▸ **Task details**
Word for word, and with pictures excluded, copy out all the records that follow.

▸ **Provided data**
-=-=-

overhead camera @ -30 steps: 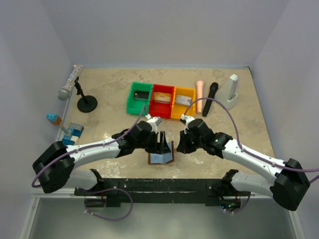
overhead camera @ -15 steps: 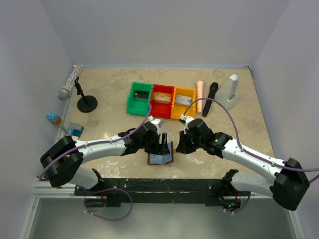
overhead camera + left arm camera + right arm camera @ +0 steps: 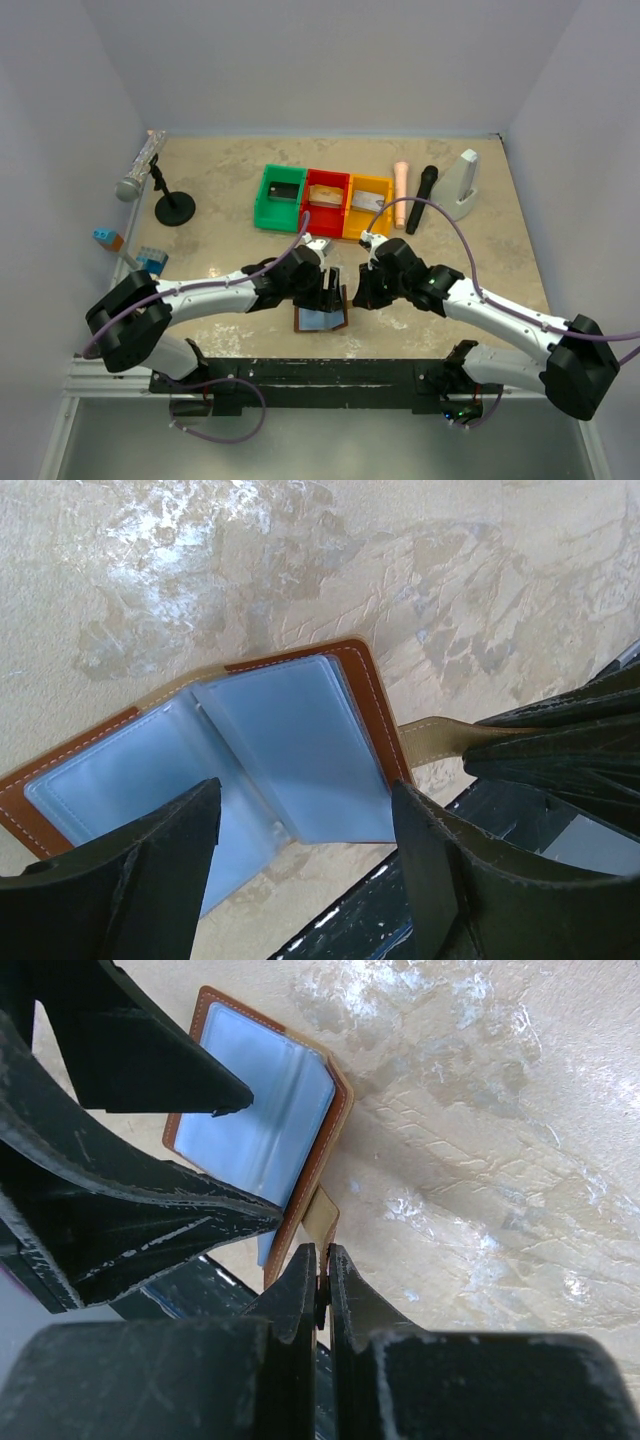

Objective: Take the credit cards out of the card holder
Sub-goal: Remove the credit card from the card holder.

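Now: late stage; card holder (image 3: 320, 318) lies open, lining up, on worktop (image 3: 220, 200) near front edge, btwn both pincers.
L pincer (image 3: 305, 815): jaws wide, hovers over pockets, grips nothing.
R pincer (image 3: 318, 1260): clamped on holder's tan strap (image 3: 320, 1218).
Credit cards (image 3: 326, 196): seem to sit in bins (image 3: 282, 170), well apart; pockets look empty.
Next: prob. check pockets; any card left needs L to nip a thin edge while R pins.

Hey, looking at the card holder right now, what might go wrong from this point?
1. The right gripper pinches only the thin tan strap; it may slip free, letting the card holder shift.
2. The holder lies by the near edge of the table; the open left gripper, coming down, might nudge it off.
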`<move>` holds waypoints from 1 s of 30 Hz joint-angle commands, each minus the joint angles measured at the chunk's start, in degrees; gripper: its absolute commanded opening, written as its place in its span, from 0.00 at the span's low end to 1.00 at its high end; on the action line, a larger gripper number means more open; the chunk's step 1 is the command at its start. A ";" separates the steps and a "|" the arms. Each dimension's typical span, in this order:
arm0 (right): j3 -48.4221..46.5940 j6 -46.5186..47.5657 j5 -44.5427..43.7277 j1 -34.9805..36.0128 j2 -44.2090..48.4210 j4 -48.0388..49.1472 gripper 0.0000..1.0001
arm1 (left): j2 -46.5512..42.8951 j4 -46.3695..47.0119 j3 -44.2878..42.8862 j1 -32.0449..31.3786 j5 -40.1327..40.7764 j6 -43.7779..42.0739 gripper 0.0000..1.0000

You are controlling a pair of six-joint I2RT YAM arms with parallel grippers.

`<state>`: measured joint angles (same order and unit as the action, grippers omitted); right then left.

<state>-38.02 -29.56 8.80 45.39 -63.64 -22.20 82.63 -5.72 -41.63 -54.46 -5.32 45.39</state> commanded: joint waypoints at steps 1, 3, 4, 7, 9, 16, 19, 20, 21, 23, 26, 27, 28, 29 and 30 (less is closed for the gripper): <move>-1.53 -0.06 1.57 0.23 0.27 1.72 0.00 | 1.30 -0.09 -2.85 -0.91 0.93 -0.30 0.73; -1.53 -0.06 1.75 0.23 0.44 1.72 0.00 | 1.83 -0.26 -3.20 -1.09 1.19 -0.39 0.73; -1.53 -0.06 1.84 0.23 0.53 1.72 0.00 | 2.18 -0.43 -3.37 -1.18 1.45 -0.56 0.72; -1.71 -0.15 2.19 0.32 0.79 1.72 0.00 | 2.97 -1.40 -3.81 -1.27 2.24 -0.56 0.70; -1.79 -0.15 2.10 0.32 1.06 1.37 0.00 | 2.98 -1.49 -3.46 -1.35 2.77 -0.39 0.67; -2.06 0.03 1.93 0.23 1.67 0.75 0.00 | 0.78 -3.68 -2.32 -1.35 6.97 -0.39 0.56; -2.15 0.21 1.84 0.23 1.76 0.49 0.00 | -0.80 -4.91 -1.71 -1.35 9.09 -0.47 0.54; -2.15 0.29 1.84 0.23 1.94 0.40 0.00 | -1.24 -5.09 -1.44 -1.18 9.71 -0.39 0.54; -2.23 0.38 1.84 0.23 1.94 0.31 0.00 | -1.68 -5.53 -1.00 -1.27 10.24 -0.39 0.53; -2.23 0.56 1.84 0.23 1.94 0.14 0.00 | -2.99 -5.80 -0.39 -1.27 11.03 -0.12 0.53; -2.50 0.65 1.75 0.23 1.94 -0.13 0.00 | -5.02 -6.41 0.49 -1.18 12.26 -0.12 0.54; -2.41 0.82 1.75 0.23 1.94 -0.22 0.00 | -5.72 -6.85 0.49 -1.18 12.70 -0.12 0.54; -2.50 0.82 1.66 0.23 2.02 -0.30 0.00 | -6.33 -7.20 0.75 -1.18 13.05 -0.12 0.55; -2.50 0.91 1.57 0.23 2.03 -0.48 0.00 | -7.04 -7.64 0.93 -1.09 13.49 -0.12 0.55; -2.50 1.00 1.57 0.23 2.11 -0.48 0.00 | -7.57 -8.08 1.11 -1.00 13.84 0.05 0.56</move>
<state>-38.28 -29.52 10.04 45.39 -62.94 -22.72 78.24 -12.10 -41.32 -55.64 5.26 45.41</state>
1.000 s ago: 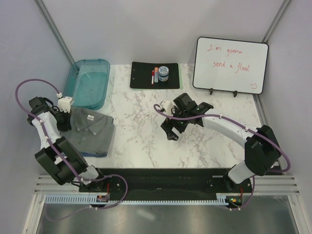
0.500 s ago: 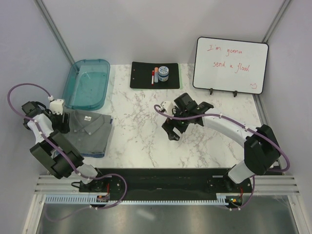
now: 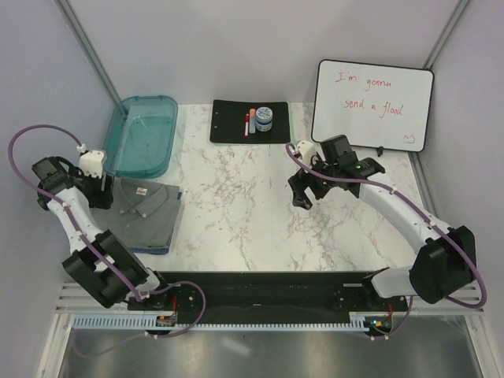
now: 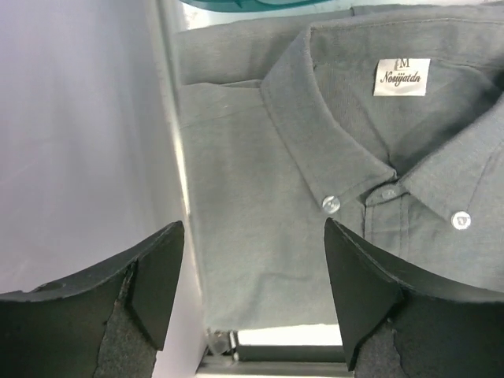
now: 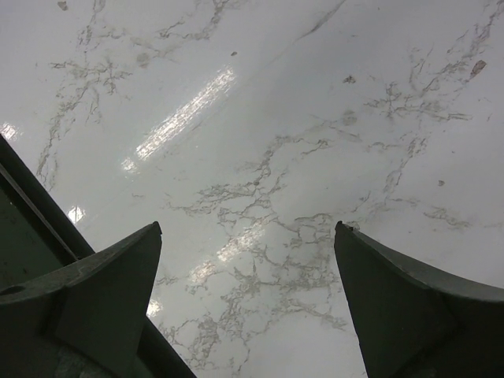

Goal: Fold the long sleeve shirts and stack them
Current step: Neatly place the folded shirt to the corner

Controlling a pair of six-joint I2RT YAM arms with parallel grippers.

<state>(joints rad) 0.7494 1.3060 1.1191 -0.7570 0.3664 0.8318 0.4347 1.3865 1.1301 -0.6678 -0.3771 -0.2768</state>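
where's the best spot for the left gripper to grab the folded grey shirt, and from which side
Probably the folded side edge of the grey shirt, beside the collar, coming down from above. That edge is straight and layered and lies between the open fingers of the left gripper; the wall beside it leaves little room for a sideways approach.

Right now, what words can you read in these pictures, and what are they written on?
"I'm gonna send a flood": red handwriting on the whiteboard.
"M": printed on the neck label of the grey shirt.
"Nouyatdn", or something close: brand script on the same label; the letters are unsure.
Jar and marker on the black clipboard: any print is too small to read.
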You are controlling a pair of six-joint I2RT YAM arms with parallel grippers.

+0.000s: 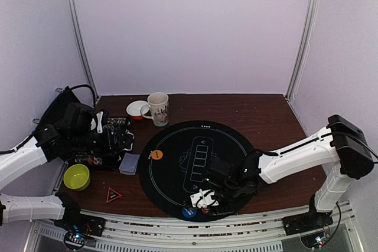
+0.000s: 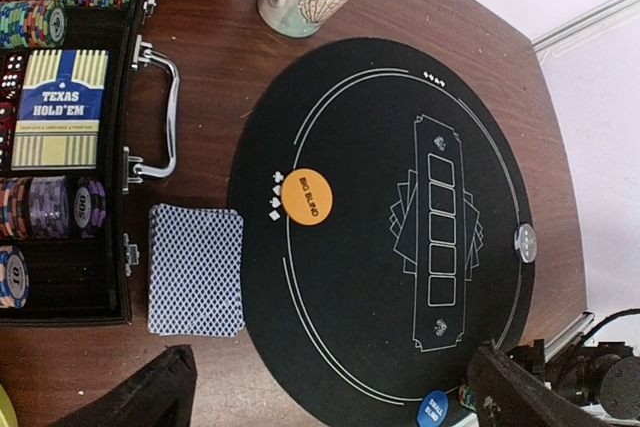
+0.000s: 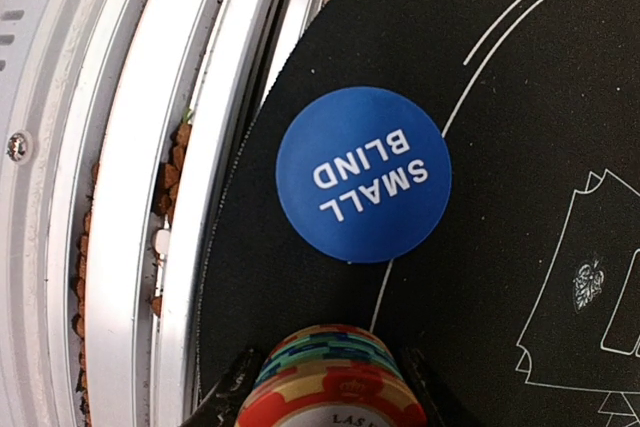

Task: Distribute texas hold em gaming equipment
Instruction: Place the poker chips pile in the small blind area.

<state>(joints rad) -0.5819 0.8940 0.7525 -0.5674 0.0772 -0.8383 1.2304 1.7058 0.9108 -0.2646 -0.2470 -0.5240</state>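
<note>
A robotics lab booth: plain white walls (image 1: 189, 28) on metal posts (image 1: 80, 33), aluminium rails (image 1: 195, 228) (cables (image 1: 339, 216) trailing) edging a wooden surface (image 1: 260, 110).

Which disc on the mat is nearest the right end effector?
Blue SMALL BLIND disc, just ahead of the right end effector; orange disc and clear disc lie farther.

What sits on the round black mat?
Orange Big Blind disc, blue Small Blind disc, a clear disc; the right gripper holds a chip stack over the mat. Anything under that arm is hidden.
</note>
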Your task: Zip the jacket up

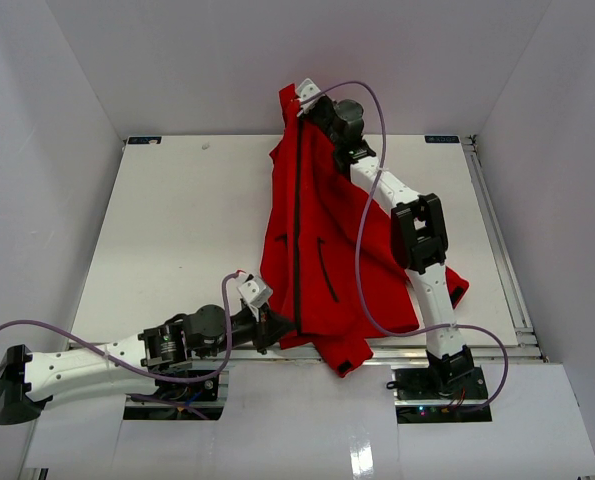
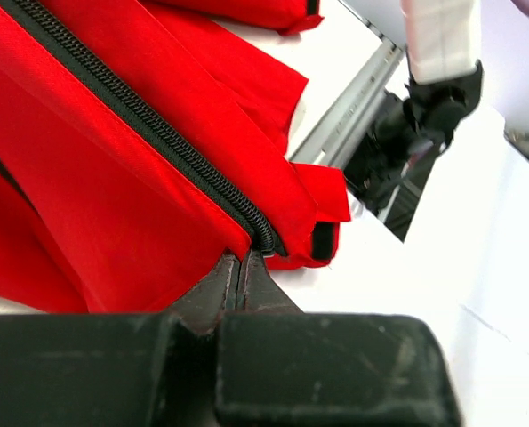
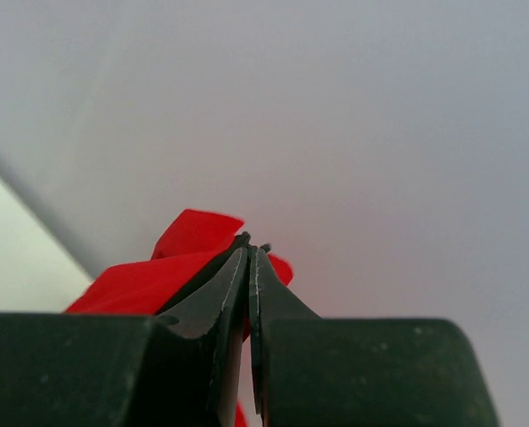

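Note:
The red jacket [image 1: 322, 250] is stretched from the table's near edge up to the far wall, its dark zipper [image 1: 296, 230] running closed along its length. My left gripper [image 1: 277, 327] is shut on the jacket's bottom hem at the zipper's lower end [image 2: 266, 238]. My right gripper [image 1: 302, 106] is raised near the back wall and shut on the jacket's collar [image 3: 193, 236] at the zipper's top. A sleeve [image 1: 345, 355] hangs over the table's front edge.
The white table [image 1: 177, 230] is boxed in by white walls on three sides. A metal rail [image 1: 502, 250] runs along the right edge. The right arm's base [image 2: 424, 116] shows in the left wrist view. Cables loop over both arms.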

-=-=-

▸ **Written response**
overhead camera @ -30 steps: 
overhead camera @ -15 steps: 
overhead camera + left arm camera + right arm camera @ +0 steps: 

Objective: Take the credit cards out of the card holder
Sub-goal: Remove the credit card from the card holder.

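Now: late stage; card holder (image 3: 320, 318) lies open, lining up, on worktop (image 3: 220, 200) near front edge, btwn both pincers.
L pincer (image 3: 305, 815): jaws wide, hovers over pockets, grips nothing.
R pincer (image 3: 318, 1260): clamped on holder's tan strap (image 3: 320, 1218).
Credit cards (image 3: 326, 196): seem to sit in bins (image 3: 282, 170), well apart; pockets look empty.
Next: prob. check pockets; any card left needs L to nip a thin edge while R pins.

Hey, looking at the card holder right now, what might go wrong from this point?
1. The right gripper pinches only the thin tan strap; it may slip free, letting the card holder shift.
2. The holder lies by the near edge of the table; the open left gripper, coming down, might nudge it off.
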`<move>` holds waypoints from 1 s of 30 Hz joint-angle commands, each minus the joint angles measured at the chunk's start, in degrees; gripper: its absolute commanded opening, written as its place in its span, from 0.00 at the span's low end to 1.00 at its high end; on the action line, a larger gripper number means more open; the chunk's step 1 is the command at its start. A ";" separates the steps and a "|" the arms. Each dimension's typical span, in this order:
arm0 (right): j3 -48.4221..46.5940 j6 -46.5186..47.5657 j5 -44.5427..43.7277 j1 -34.9805..36.0128 j2 -44.2090..48.4210 j4 -48.0388..49.1472 gripper 0.0000..1.0001
arm1 (left): j2 -46.5512..42.8951 j4 -46.3695..47.0119 j3 -44.2878..42.8862 j1 -32.0449..31.3786 j5 -40.1327..40.7764 j6 -43.7779..42.0739 gripper 0.0000..1.0000

You are controlling a pair of six-joint I2RT YAM arms with parallel grippers.

`<state>`: measured joint angles (same order and unit as the action, grippers omitted); right then left.

<state>-38.02 -29.56 8.80 45.39 -63.64 -22.20 82.63 -5.72 -41.63 -54.46 -5.32 45.39</state> commanded: joint waypoints at steps 1, 3, 4, 7, 9, 16, 19, 20, 21, 23, 26, 27, 28, 29 and 30 (less is closed for the gripper): <move>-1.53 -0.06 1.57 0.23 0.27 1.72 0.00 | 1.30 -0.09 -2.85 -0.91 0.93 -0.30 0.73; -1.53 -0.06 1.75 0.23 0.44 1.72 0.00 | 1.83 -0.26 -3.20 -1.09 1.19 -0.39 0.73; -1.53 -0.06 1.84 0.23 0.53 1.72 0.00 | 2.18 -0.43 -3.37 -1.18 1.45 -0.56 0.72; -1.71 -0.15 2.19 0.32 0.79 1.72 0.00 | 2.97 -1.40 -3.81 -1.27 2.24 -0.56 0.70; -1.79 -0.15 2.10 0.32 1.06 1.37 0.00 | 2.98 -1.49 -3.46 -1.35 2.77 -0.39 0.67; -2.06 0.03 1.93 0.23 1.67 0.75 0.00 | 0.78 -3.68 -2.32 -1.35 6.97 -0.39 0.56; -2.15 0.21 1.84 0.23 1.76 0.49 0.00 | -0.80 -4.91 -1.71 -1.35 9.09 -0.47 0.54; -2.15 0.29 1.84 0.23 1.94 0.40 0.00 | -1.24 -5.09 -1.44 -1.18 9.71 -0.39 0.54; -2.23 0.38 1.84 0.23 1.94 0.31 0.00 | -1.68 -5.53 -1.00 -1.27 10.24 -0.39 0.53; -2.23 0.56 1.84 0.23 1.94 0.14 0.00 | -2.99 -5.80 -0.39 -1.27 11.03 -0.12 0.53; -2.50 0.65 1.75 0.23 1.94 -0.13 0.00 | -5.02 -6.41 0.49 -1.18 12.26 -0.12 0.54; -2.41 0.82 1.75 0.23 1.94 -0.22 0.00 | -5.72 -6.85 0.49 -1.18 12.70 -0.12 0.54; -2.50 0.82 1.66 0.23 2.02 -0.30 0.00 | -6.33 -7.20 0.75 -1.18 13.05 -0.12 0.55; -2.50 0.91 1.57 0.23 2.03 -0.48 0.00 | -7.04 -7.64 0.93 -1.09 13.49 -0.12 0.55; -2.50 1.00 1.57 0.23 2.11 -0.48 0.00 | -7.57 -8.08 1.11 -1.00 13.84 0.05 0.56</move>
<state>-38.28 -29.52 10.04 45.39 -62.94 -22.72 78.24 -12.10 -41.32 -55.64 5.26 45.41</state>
1.000 s ago: 
0.500 s ago: 
now: 
now: 
now: 

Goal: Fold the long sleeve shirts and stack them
Current step: Neatly place the folded shirt to the corner

Controlling a pair of six-joint I2RT YAM arms with parallel grippers.

<state>(joints rad) 0.7494 1.3060 1.1191 -0.7570 0.3664 0.8318 0.4347 1.3865 1.1301 -0.6678 -0.3771 -0.2768</state>
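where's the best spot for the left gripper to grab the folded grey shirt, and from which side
Probably the folded side edge of the grey shirt, beside the collar, coming down from above. That edge is straight and layered and lies between the open fingers of the left gripper; the wall beside it leaves little room for a sideways approach.

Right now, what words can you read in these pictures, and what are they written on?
"I'm gonna send a flood": red handwriting on the whiteboard.
"M": printed on the neck label of the grey shirt.
"Nouyatdn", or something close: brand script on the same label; the letters are unsure.
Jar and marker on the black clipboard: any print is too small to read.
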You are controlling a pair of six-joint I2RT YAM arms with parallel grippers.

+0.000s: 
+0.000s: 
+0.000s: 

Task: Distribute texas hold em gaming equipment
Instruction: Place the poker chips pile in the small blind area.

<state>(joints rad) -0.5819 0.8940 0.7525 -0.5674 0.0772 -0.8383 1.2304 1.7058 0.9108 -0.2646 -0.2470 -0.5240</state>
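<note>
A robotics lab booth: plain white walls (image 1: 189, 28) on metal posts (image 1: 80, 33), aluminium rails (image 1: 195, 228) (cables (image 1: 339, 216) trailing) edging a wooden surface (image 1: 260, 110).

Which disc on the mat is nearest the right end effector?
Blue SMALL BLIND disc, just ahead of the right end effector; orange disc and clear disc lie farther.

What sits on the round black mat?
Orange Big Blind disc, blue Small Blind disc, a clear disc; the right gripper holds a chip stack over the mat. Anything under that arm is hidden.
</note>
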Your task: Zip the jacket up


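Note:
The red jacket [image 1: 322, 250] is stretched from the table's near edge up to the far wall, its dark zipper [image 1: 296, 230] running closed along its length. My left gripper [image 1: 277, 327] is shut on the jacket's bottom hem at the zipper's lower end [image 2: 266, 238]. My right gripper [image 1: 302, 106] is raised near the back wall and shut on the jacket's collar [image 3: 193, 236] at the zipper's top. A sleeve [image 1: 345, 355] hangs over the table's front edge.
The white table [image 1: 177, 230] is boxed in by white walls on three sides. A metal rail [image 1: 502, 250] runs along the right edge. The right arm's base [image 2: 424, 116] shows in the left wrist view. Cables loop over both arms.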

No more output will be produced for this exercise.